Please write out every entry below exactly, leaving out any pictures.

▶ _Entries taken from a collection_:
════════════════════
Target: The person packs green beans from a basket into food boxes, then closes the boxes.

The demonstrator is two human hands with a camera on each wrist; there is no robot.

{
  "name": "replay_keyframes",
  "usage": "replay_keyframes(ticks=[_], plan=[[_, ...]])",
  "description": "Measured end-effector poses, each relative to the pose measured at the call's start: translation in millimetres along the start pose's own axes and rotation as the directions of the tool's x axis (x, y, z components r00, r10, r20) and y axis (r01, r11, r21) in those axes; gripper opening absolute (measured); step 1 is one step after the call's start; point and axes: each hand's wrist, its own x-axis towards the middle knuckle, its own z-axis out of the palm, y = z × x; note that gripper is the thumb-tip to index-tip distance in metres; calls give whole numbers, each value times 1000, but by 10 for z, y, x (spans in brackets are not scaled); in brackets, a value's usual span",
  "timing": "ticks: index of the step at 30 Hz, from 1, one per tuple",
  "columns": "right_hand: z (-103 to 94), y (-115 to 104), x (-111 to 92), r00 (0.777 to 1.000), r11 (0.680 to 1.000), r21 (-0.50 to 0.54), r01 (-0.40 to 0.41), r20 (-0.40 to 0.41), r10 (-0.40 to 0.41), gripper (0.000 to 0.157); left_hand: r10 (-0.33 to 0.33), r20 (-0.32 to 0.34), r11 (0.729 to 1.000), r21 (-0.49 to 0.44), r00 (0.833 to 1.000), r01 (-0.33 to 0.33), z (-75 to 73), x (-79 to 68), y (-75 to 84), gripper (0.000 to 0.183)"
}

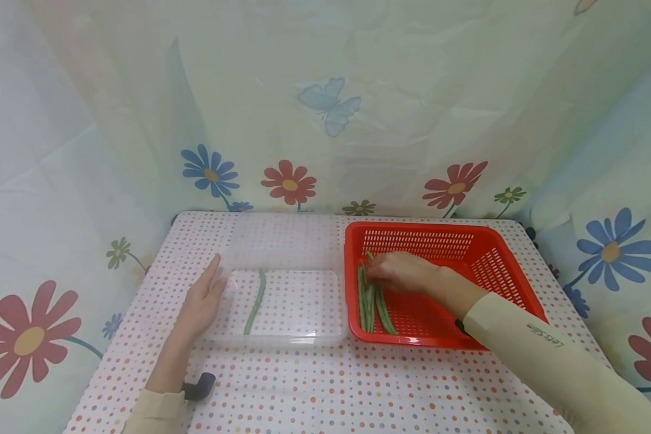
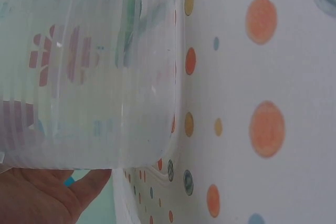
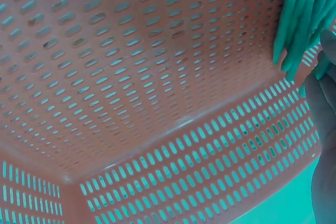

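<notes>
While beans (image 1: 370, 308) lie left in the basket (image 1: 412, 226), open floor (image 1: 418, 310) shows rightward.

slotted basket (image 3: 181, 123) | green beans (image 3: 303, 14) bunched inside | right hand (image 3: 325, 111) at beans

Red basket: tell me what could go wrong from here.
The green beans lie close together, so the right hand might bring up more than intended. They could also catch on the slotted wall of the red basket. The left hand is right beside the clear container and might nudge it.
</notes>
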Motion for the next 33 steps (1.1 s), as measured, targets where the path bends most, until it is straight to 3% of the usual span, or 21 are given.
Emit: replay_keyframes(ticks=[5,9,14,19,25,33], plan=[[-58,6,-1,1000,1000,2,-2,-4,2,32,3,-1,1000,2,1000,-3,-3,-3,2,60],[-114,11,-13,995,999,11,48,-86,-47,29,8,-2,1000,-1,1000,-8,-2,-5,-1,60],[-236,-27,13,959,995,-4,104,-266,-101,31,2,-5,1000,-4,1000,-2,11,-5,-1,60],[-361,-88,119,933,994,9,112,-344,-103,36,7,-8,1000,-1,1000,-7,10,-8,7,60],[-434,-172,258,908,986,14,165,-393,-147,33,15,-5,1000,-2,1000,-15,1,-4,11,60],[-511,-348,469,927,987,33,156,-349,-135,36,10,-4,1000,-10,1000,-10,1,-12,10,60]])
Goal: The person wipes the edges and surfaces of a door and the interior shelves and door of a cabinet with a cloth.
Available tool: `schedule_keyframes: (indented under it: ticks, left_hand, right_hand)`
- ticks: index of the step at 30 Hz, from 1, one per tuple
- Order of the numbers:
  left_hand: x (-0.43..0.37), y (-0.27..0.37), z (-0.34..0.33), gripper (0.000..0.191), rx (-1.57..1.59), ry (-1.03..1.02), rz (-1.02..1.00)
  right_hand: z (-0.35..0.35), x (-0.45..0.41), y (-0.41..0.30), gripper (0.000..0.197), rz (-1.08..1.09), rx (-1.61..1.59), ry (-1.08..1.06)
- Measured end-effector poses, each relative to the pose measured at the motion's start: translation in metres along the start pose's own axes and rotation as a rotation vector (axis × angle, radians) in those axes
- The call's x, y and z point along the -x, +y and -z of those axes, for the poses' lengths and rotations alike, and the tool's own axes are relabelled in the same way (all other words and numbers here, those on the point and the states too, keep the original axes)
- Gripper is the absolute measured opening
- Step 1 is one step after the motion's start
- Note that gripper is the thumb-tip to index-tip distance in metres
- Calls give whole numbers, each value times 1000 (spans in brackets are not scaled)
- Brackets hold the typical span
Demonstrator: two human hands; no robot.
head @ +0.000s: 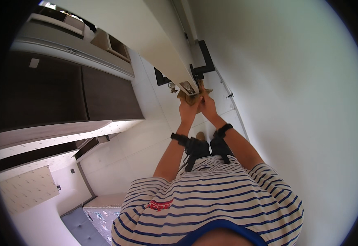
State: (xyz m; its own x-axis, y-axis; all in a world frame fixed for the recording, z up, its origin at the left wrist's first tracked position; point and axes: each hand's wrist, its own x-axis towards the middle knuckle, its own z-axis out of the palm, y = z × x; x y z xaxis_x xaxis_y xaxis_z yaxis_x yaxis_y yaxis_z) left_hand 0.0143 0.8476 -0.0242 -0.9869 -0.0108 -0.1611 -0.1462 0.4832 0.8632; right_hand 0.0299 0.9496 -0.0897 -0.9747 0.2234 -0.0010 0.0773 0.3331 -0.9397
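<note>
A brown cloth (pixel 192 99) is wrapped around the edge of a white door (pixel 169 52), just below the door's metal latch plate (pixel 187 88). My left hand (pixel 187 110) grips the cloth on the left side of the edge. On the right side my right hand (pixel 208 108) also has hold of it, and the two hands nearly meet. The fingertips are partly hidden by the fabric. Above the hands a black lever handle (pixel 208 58) projects from the right face. Another black handle (pixel 160 77) shows on the left face, with keys (pixel 172 87) hanging near it.
A white wall (pixel 296 101) rises close on my right, with a small door stop (pixel 230 96) low beside it. Dark wardrobe doors (pixel 114 95) stand to the left. Pale floor tiles (pixel 136 147) lie below. A bed with a patterned cover (pixel 103 218) is at the lower left.
</note>
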Motion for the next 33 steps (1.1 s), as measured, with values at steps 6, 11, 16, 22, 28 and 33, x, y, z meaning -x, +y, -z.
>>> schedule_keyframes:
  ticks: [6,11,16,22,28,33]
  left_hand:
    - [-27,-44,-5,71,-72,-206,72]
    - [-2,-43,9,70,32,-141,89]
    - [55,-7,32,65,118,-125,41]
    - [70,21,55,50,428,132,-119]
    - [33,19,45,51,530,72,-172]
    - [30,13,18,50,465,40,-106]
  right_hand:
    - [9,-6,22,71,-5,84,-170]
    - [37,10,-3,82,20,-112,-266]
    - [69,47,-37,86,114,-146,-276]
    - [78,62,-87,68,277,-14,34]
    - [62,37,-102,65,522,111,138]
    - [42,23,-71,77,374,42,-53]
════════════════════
▶ _TASK RESULT_:
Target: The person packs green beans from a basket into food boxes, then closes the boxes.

The demonstrator is two human hands with a camera on each wrist; there is no robot.

{
  "name": "replay_keyframes",
  "usage": "replay_keyframes(ticks=[_], plan=[[_, ...]])",
  "description": "Measured end-effector poses, each relative to the pose measured at the call's start: translation in millimetres along the start pose's own axes and rotation as the directions of the tool's x axis (x, y, z components r00, r10, r20) and y axis (r01, r11, r21) in those axes; gripper opening absolute (measured); step 1 is one step after the call's start; point and axes: each hand's wrist, its own x-axis towards the middle knuckle, its own z-axis out of the palm, y = z × x; note that gripper is the thumb-tip to index-tip distance in metres; calls give whole numbers, each value times 1000, but by 10 for z, y, x (spans in brackets are not scaled); in brackets, a value's usual span",
  "timing": "ticks: index of the step at 30 Hz, from 1, one per tuple",
  "columns": "right_hand: z (-103 to 94), y (-115 to 104), x (-111 to 92), r00 (0.777 to 1.000), r11 (0.680 to 1.000), r21 (-0.50 to 0.54), r01 (-0.40 to 0.41), r20 (-0.40 to 0.41), r10 (-0.40 to 0.41), gripper (0.000 to 0.157); left_hand: r10 (-0.33 to 0.33), r20 (-0.32 to 0.34), r11 (0.729 to 1.000), r21 (-0.49 to 0.44), r00 (0.833 to 1.000), r01 (-0.33 to 0.33), z (-75 to 73), x (-79 to 68), y (-75 to 84), gripper (0.000 to 0.183)"
}


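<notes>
While beans (image 1: 370, 308) lie left in the basket (image 1: 412, 226), open floor (image 1: 418, 310) shows rightward.

slotted basket (image 3: 181, 123) | green beans (image 3: 303, 14) bunched inside | right hand (image 3: 325, 111) at beans

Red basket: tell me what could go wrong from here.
The green beans lie close together, so the right hand might bring up more than intended. They could also catch on the slotted wall of the red basket. The left hand is right beside the clear container and might nudge it.
</notes>
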Motion for the next 33 steps (1.1 s), as measured, targets where the path bends most, until it is straight to 3% of the usual span, or 21 are given.
Emit: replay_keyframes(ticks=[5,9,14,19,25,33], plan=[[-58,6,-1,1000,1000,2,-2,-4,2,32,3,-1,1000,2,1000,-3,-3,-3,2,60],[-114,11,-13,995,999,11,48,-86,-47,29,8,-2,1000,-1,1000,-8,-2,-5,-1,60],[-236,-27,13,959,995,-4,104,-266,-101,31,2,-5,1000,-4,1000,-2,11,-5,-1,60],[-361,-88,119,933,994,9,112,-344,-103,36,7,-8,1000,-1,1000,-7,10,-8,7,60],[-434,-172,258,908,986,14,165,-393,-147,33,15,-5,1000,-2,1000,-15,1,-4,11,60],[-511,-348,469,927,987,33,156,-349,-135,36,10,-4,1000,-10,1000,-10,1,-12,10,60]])
Goal: The person wipes the edges and surfaces of a door and the interior shelves and door of a cabinet with a cloth.
Available tool: `schedule_keyframes: (indented under it: ticks, left_hand, right_hand)`
- ticks: index of the step at 30 Hz, from 1, one per tuple
- Order of the numbers:
  left_hand: x (-0.43..0.37), y (-0.27..0.37), z (-0.34..0.33), gripper (0.000..0.191), rx (-1.57..1.59), ry (-1.03..1.02), rz (-1.02..1.00)
  right_hand: z (-0.35..0.35), x (-0.45..0.41), y (-0.41..0.30), gripper (0.000..0.197), rz (-1.08..1.09), rx (-1.61..1.59), ry (-1.08..1.06)
- Measured end-effector poses, each relative to the pose measured at the motion's start: translation in metres along the start pose's own axes and rotation as a rotation vector (axis × angle, radians) in those axes
- The call's x, y and z point along the -x, +y and -z of those axes, for the poses' lengths and rotations alike, and the tool's own axes are relabelled in the same way (all other words and numbers here, those on the point and the states too, keep the original axes)
- Gripper is the absolute measured opening
- Step 1 is one step after the motion's start
- Note that gripper is the thumb-tip to index-tip distance in metres
- Calls give whole numbers, each value times 1000 (spans in brackets are not scaled)
- Brackets hold the typical span
Demonstrator: two human hands; no robot.
head @ +0.000s: 
State: (xyz m; its own x-axis, y-axis; all in a world frame fixed for the recording, z up, its origin at the left wrist's first tracked position; point and axes: each hand's wrist, its own x-axis towards the middle knuckle, its own z-axis out of the palm, y = z × x; x y z xaxis_x xaxis_y xaxis_z yaxis_x yaxis_y yaxis_z) left_hand 0.0143 0.8476 -0.0242 -0.9869 -0.0108 -0.1611 -0.1462 0.4832 0.8632; right_hand 0.0299 0.9496 -0.0897 -0.9747 0.2234 -0.0010 0.0773 0.3331 -0.9397
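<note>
A brown cloth (pixel 192 99) is wrapped around the edge of a white door (pixel 169 52), just below the door's metal latch plate (pixel 187 88). My left hand (pixel 187 110) grips the cloth on the left side of the edge. On the right side my right hand (pixel 208 108) also has hold of it, and the two hands nearly meet. The fingertips are partly hidden by the fabric. Above the hands a black lever handle (pixel 208 58) projects from the right face. Another black handle (pixel 160 77) shows on the left face, with keys (pixel 172 87) hanging near it.
A white wall (pixel 296 101) rises close on my right, with a small door stop (pixel 230 96) low beside it. Dark wardrobe doors (pixel 114 95) stand to the left. Pale floor tiles (pixel 136 147) lie below. A bed with a patterned cover (pixel 103 218) is at the lower left.
</note>
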Motion for the next 33 steps (1.1 s), as measured, with values at steps 6, 11, 16, 22, 28 and 33, x, y, z meaning -x, +y, -z.
>>> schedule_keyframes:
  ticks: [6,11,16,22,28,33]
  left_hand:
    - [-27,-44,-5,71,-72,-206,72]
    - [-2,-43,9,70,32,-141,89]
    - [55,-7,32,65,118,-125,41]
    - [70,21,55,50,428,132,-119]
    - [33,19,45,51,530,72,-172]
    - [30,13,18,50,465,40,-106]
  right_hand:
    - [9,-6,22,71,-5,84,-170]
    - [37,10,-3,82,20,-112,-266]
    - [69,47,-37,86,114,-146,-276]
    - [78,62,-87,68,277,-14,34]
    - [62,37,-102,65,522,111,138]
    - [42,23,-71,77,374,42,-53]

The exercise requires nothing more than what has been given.